▶ **Work order**:
Your answer must contain each line of the listing in which "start" appears, copied in full.

::: Collected material :::

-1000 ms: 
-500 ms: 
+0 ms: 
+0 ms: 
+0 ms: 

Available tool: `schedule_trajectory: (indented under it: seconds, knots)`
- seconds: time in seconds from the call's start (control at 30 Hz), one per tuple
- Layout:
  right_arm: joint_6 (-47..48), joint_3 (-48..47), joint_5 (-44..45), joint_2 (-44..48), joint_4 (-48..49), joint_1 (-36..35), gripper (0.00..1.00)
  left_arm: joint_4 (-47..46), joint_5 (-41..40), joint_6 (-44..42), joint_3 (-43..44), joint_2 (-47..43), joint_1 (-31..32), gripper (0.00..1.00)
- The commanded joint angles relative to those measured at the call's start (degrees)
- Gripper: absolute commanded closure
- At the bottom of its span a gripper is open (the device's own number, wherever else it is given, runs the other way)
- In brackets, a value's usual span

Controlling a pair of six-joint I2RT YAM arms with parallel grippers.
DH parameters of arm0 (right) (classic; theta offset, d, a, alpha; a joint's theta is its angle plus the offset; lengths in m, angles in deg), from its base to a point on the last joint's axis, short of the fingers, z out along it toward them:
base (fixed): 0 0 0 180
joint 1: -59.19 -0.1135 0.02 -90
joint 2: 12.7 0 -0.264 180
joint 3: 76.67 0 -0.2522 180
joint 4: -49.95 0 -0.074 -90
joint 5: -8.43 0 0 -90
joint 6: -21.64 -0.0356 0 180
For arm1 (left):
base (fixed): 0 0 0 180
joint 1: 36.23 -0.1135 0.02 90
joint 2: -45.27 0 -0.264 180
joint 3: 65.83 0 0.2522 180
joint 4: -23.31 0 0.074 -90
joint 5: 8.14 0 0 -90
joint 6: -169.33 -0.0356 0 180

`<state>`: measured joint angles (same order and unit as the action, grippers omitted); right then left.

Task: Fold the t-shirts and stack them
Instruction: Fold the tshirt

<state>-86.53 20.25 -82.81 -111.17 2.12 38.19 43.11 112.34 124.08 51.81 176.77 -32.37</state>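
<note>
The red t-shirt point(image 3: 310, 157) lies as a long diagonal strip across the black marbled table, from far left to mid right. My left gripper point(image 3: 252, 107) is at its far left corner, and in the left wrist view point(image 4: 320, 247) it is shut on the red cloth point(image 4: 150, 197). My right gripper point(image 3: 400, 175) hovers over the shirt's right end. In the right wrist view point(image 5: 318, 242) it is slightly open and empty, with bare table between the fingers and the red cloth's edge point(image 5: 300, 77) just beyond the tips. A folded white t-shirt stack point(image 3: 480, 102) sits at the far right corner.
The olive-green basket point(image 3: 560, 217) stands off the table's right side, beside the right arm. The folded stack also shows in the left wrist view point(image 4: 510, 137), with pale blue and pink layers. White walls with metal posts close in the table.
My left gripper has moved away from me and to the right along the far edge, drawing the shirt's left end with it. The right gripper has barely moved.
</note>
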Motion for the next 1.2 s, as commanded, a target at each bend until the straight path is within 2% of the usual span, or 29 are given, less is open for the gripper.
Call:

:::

▶ **Output**:
- seconds: time in seconds from the call's start (control at 30 Hz), one per tuple
- The commanded joint angles relative to those measured at the call's start (degrees)

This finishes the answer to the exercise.